**Exercise**
Make a word-for-word copy of the entries below from their first line through the line with "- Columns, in", and add nothing.

§ §

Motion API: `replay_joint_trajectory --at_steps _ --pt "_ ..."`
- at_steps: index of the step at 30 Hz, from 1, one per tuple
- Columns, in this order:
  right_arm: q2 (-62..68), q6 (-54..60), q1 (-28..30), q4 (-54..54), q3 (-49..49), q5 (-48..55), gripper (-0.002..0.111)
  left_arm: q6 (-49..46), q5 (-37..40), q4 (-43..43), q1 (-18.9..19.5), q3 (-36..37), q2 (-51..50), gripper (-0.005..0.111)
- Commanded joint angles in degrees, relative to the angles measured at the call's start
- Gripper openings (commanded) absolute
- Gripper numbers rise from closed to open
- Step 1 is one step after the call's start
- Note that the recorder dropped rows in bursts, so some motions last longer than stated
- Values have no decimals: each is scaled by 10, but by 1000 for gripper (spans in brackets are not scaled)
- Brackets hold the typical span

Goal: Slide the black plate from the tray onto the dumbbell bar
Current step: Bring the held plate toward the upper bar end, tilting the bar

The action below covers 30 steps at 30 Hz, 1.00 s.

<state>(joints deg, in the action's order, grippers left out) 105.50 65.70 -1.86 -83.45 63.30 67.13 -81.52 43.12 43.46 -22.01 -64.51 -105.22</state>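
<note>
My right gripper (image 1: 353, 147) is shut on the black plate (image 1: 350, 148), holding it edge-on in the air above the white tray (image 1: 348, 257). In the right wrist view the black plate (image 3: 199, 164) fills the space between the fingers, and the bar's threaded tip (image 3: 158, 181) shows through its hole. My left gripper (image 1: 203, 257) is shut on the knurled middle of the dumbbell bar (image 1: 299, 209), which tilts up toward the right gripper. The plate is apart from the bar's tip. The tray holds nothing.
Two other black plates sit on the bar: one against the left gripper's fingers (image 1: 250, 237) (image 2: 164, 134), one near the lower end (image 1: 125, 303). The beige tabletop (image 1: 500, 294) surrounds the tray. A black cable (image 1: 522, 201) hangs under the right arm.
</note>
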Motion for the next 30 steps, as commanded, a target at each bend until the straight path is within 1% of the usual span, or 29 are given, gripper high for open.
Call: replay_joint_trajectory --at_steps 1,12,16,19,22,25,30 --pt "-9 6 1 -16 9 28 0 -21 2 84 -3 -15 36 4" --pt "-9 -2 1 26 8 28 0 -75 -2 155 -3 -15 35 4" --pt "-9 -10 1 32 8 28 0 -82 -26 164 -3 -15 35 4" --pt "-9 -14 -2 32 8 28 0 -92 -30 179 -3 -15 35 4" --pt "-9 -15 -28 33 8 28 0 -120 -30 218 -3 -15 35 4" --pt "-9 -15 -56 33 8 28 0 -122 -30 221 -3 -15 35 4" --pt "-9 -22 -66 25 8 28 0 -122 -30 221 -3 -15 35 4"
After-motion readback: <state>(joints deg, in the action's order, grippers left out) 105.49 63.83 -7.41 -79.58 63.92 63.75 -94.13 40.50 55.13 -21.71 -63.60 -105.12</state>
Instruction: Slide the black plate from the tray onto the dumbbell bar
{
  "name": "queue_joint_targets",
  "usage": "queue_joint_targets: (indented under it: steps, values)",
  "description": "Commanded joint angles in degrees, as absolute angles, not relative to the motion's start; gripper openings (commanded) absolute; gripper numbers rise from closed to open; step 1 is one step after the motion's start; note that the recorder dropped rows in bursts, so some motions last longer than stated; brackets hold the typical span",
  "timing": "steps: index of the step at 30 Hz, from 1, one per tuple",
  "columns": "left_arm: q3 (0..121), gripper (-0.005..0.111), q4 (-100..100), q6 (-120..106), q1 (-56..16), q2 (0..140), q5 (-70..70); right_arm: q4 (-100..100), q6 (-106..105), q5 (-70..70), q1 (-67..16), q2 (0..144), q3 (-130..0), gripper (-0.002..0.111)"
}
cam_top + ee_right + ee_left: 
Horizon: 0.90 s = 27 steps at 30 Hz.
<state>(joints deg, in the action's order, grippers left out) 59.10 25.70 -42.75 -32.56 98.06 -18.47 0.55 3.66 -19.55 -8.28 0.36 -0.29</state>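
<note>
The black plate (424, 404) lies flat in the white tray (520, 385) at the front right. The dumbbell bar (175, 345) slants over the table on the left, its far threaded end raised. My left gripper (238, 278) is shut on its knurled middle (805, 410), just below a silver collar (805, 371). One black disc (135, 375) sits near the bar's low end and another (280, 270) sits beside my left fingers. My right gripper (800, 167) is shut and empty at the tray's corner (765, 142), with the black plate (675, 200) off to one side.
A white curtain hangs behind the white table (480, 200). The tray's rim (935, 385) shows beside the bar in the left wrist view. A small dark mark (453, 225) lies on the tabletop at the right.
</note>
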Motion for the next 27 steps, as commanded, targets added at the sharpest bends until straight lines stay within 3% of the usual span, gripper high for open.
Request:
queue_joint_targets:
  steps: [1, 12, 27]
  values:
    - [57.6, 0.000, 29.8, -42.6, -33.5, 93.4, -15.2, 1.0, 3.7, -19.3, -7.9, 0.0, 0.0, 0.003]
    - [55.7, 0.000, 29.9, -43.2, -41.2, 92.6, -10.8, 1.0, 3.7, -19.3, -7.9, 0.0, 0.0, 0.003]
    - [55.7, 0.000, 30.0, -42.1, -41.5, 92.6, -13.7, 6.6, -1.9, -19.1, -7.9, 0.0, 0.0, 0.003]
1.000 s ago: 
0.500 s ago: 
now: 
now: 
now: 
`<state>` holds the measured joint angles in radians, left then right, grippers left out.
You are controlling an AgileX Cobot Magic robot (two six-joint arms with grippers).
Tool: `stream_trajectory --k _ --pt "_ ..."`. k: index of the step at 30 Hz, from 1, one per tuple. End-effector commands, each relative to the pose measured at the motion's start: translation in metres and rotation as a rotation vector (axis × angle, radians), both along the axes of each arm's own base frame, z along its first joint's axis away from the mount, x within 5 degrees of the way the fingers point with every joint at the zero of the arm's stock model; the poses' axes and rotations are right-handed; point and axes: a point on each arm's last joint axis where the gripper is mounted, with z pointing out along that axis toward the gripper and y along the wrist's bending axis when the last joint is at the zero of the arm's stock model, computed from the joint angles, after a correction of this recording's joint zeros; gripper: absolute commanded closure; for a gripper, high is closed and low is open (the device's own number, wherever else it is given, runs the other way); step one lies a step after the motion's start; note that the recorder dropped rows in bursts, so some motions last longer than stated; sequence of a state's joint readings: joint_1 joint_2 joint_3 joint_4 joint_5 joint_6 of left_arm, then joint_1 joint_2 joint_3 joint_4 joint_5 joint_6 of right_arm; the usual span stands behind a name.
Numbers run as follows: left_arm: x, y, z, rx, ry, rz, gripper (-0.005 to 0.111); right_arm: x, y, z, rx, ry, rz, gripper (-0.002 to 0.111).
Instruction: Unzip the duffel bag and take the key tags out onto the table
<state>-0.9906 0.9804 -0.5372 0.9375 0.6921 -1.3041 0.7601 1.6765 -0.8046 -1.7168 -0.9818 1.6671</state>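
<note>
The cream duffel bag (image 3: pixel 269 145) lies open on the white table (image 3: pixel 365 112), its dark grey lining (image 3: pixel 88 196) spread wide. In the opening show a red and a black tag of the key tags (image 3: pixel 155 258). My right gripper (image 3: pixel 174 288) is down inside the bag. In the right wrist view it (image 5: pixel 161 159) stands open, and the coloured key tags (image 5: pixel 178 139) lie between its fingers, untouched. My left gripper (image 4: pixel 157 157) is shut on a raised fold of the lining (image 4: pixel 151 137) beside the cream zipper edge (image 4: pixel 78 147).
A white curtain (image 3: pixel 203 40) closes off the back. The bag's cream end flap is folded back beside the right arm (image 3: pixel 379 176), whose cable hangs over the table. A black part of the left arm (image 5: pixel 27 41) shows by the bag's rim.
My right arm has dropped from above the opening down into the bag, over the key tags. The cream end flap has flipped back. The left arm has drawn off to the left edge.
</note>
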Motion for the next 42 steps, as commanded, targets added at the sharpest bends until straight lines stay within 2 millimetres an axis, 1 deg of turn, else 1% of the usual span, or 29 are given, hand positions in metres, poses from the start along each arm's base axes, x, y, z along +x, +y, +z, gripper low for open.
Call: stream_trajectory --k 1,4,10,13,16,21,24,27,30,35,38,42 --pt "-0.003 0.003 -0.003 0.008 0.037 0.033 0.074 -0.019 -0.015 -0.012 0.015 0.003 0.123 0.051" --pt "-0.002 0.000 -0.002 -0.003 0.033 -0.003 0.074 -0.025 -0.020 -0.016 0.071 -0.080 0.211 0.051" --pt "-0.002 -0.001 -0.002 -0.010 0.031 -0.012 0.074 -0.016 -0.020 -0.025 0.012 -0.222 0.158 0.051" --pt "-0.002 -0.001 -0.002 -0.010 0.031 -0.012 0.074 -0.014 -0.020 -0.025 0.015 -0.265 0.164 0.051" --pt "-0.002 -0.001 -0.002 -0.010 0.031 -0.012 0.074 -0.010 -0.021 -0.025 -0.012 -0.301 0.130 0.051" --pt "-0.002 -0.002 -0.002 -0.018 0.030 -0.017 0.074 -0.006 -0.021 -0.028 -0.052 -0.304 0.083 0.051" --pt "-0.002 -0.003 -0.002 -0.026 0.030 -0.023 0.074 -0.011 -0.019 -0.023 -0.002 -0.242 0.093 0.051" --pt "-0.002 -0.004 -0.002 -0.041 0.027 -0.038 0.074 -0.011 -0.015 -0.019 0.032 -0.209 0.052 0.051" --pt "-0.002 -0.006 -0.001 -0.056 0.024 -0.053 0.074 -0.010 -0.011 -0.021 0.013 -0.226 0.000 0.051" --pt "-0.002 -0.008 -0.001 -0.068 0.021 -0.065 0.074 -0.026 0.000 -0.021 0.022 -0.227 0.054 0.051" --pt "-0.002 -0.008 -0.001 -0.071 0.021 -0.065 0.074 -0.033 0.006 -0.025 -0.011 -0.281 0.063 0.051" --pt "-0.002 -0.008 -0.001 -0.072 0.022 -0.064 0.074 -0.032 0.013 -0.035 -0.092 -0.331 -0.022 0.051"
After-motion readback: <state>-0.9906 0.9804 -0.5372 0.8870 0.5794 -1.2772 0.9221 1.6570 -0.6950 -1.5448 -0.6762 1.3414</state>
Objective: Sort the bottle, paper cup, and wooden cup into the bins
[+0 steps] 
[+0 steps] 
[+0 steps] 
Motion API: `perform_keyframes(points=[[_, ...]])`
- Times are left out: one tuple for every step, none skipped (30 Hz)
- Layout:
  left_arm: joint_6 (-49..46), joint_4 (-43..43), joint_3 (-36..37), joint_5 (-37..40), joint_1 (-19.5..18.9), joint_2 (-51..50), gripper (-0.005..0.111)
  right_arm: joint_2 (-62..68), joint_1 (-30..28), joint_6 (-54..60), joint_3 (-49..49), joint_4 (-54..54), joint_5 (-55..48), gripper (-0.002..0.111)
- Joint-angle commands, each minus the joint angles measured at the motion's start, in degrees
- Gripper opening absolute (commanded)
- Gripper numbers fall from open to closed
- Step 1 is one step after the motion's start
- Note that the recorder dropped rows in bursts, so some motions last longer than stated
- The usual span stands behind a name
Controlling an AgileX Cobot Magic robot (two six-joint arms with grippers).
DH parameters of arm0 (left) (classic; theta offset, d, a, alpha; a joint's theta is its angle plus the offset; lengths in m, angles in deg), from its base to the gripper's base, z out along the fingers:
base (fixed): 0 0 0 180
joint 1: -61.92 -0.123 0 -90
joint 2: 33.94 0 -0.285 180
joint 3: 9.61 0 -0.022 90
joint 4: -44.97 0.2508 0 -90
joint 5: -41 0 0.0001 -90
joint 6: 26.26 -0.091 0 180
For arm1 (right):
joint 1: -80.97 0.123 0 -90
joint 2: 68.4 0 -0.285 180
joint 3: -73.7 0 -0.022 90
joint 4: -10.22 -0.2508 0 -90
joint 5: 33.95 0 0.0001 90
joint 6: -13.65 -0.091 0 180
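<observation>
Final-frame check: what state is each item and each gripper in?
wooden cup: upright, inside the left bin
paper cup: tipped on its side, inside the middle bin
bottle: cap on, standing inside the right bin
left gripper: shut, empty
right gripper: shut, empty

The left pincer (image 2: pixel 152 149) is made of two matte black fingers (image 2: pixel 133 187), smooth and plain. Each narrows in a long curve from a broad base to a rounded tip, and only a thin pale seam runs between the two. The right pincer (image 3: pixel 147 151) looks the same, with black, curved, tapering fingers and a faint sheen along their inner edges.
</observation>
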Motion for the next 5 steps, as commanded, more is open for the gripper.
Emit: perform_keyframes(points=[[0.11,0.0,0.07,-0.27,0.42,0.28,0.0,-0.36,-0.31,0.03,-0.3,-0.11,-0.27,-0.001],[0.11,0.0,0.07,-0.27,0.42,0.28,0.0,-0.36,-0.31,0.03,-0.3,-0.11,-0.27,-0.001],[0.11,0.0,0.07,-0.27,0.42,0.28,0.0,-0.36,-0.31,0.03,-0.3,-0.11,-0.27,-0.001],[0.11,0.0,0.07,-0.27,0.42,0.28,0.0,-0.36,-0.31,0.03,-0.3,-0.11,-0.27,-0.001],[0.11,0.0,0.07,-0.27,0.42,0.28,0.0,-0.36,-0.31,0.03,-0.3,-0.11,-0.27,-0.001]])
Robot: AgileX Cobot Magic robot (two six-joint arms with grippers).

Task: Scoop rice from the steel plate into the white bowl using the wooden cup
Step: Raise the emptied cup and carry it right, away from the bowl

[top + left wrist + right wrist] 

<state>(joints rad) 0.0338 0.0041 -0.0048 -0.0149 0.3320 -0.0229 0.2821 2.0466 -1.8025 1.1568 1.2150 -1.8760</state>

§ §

**Exercise answer**
Motion API: `replay_joint_trajectory --at_steps _ --pt "_ ..."`
- at_steps: index of the step at 30 Hz, from 1, one per tuple
- Columns, in this order:

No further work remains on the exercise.